Ethan Switch - Monday, 24 May 2010 - Print Version

Living around people drip-feeding on welfare, you notice quick how much they waste away not just the money they inebriate themselves on, but the very fabric of the neighbourhood. Depression is a state of mind and they own premium bonds. Leaving is the only way to find a light, and you know they're not going to do it any time soon.

First few minutes of Fish Tank sets up the entire universe nicely. Vitriol spills from teenage knuckles to reveal the attitude and latitude of the locale, morale, the situation as a whole. A sad lot at that.

Rotting a death of ambition and hope, and a glimmer of something better than this, we're here with Mia (Katie Jarvis). A young chav in a world of chavs surrounding a block of welfare junkies.

Writer/director Andrea Arnold presents the world in a 4:3 ratio, eschewing a widescreen vision to affect a sense of claustrophobia and a definition of class status. The world isn't lavish, it's as-is and less so. Reality fills up with the poor dreams and hopes that wither and die. You don't get a widescreen view when all the TVs still have wood panelling.

Meandering on a broken road to nowhere and down, Mia, along with her mum, Joanne (Kierston Wareing) don't really do anything with their lives. Boozing it up (and Mia being only 15 with a ready source of hooch) is about as much activity they get up to within each other's little orbits. Never mind little Tyler (Rebecca Griffiths), absolutely foul of mouth and loving of her family knit.

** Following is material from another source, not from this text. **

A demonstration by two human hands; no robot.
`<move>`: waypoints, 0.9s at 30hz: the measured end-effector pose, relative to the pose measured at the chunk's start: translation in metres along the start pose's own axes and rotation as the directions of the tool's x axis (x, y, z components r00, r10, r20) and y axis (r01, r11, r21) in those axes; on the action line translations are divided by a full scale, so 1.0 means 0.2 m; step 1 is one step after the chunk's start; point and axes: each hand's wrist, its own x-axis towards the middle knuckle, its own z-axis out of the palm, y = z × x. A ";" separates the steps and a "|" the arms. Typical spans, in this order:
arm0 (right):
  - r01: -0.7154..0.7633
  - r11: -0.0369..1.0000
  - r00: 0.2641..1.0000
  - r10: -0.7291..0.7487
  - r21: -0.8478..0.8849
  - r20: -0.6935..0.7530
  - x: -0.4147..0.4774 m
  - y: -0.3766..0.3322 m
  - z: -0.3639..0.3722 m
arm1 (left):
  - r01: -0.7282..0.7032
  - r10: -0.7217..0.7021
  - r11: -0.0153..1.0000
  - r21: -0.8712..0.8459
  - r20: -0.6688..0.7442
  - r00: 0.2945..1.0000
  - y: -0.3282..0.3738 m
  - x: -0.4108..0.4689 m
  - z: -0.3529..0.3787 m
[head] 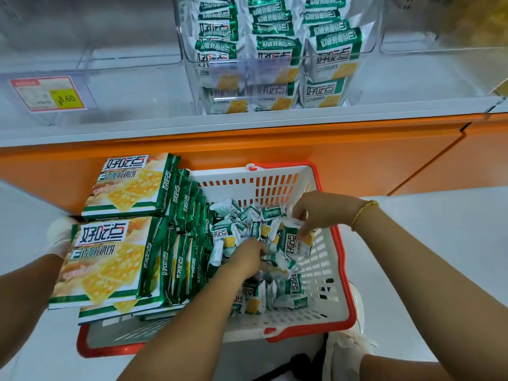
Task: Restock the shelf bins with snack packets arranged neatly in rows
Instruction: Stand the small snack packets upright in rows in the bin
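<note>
Green-white snack packets (pixel 264 237) heaped loose; clear bin (pixel 275 64) holds rows.

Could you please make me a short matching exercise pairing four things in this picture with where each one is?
Things:
1. price tag
2. bracelet
3. big packs
4. clear bin

Places:
A. on the shelf, holding packets in rows
B. stacked in the left part of the basket
C. upper left, on the front of a shelf bin
D. around the right wrist

Pairs: 1-C, 2-D, 3-B, 4-A
</note>
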 end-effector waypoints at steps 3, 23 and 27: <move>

Katie Jarvis dancing in a room
dance till the glass breaks free

Over in some empty room, or possibly an empty flat, Mia regularly tries to escape the dreck and dull of her existence with dance routines set to cut a groove while chugging down more alcohol at each of her sessions. In this little room, facing a world of desolation and despair, her eyes look out and pick up a spark, the want, to be elsewhere. Anywhere, anywhere but here.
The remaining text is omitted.